Hans Steinlein

Hans Steinlein (1872 in Trier - 1958) was a German sculptor of religious art who, from his studio in Eltville am Rhein, made a number of important altars and other objects for churches in the Saarland area.

Steinlein was born into a family of wheelwrights and in 1886 finished his training in a ceramics shop in Trier. During his journeyman years he worked in Ravensburg, where he broadened his expertise in working with wood and stone as an apprentice, and met the founder of the Beuron Art School, Desiderius Lenz. In the 1890s, he worked with the sculptor Caspar Weis in Frankfurt am Main, and in 1899 he settled as an independent artist in Eltville am Rhein, where he found plenty of work in religious art. He collaborated frequently with the Mainz architect and church builder Ludwig Becker. The ravages of World War II and the iconoclasm of the post-WWII area destroyed much of Steinlein's work.[1]

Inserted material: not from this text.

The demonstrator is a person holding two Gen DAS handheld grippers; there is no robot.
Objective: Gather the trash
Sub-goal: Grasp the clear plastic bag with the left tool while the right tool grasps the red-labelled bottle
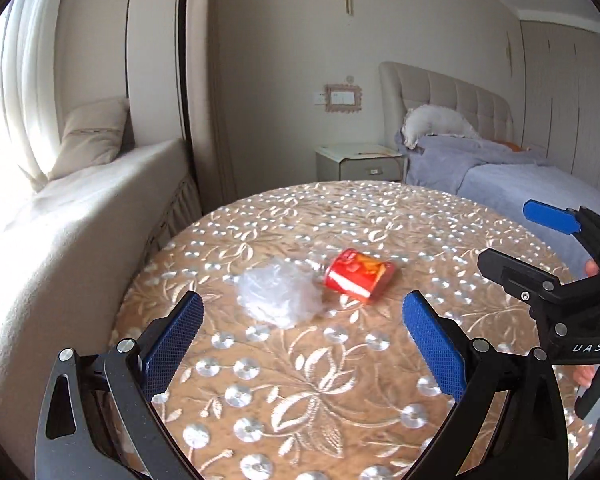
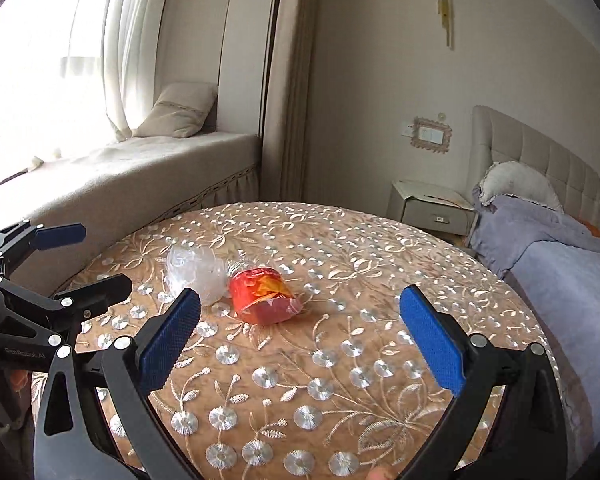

Altars and sculptures by Steinlein were found in the following churches: St. Andreas in Reimsbach, St. Martin in Schwalbach, St. Leodegar in Düppenweiler, and in Herz-Jesu-Kirche in Landsweiler-Reden. For the Wendalinusbasilika in St. Wendel, his shop made a relief for the door on the Fruchtmarkt, "St. Wendelin und St. Matthias der Muttergottes mit dem Jesuskind huldigend", and a sculpture of the Last Judgment for the tympanum in the portal of the south entrance.[2] Two altars in the aisles of St. Martin, Lorch, are from Steinlein's shop.[3]

References

  1. Simon, Helga (15 October 2011). "Altmeister der Kirchenkunst – Der Bildhauer Hans Steinlein schuf seine Werke in Eltville". Wiesbadener Tagblatt (in German).
  2. Schmitt, Gerd (2010). Die Wallfahrtskirche des hl. Wendelin – eine lebendige Geschichte, 650-Jahrfeier der Chorweihe, 50-Jahrfeier der Erhebung zur Basilika (in German). Stadtmuseum St. Wendel und der Stiftung Walter Bruch in Zusammenarbeit mit der Pfarrgemeinde St. Wendelin, Dillingen/Saar. pp. 30–31.
  3. Wißmann, Alexander (3 February 2016). "Die Heiligenfiguren von Hans Steinlein". Pfarrei St. Peter und Paul Rheingau (in German). Retrieved 16 July 2019.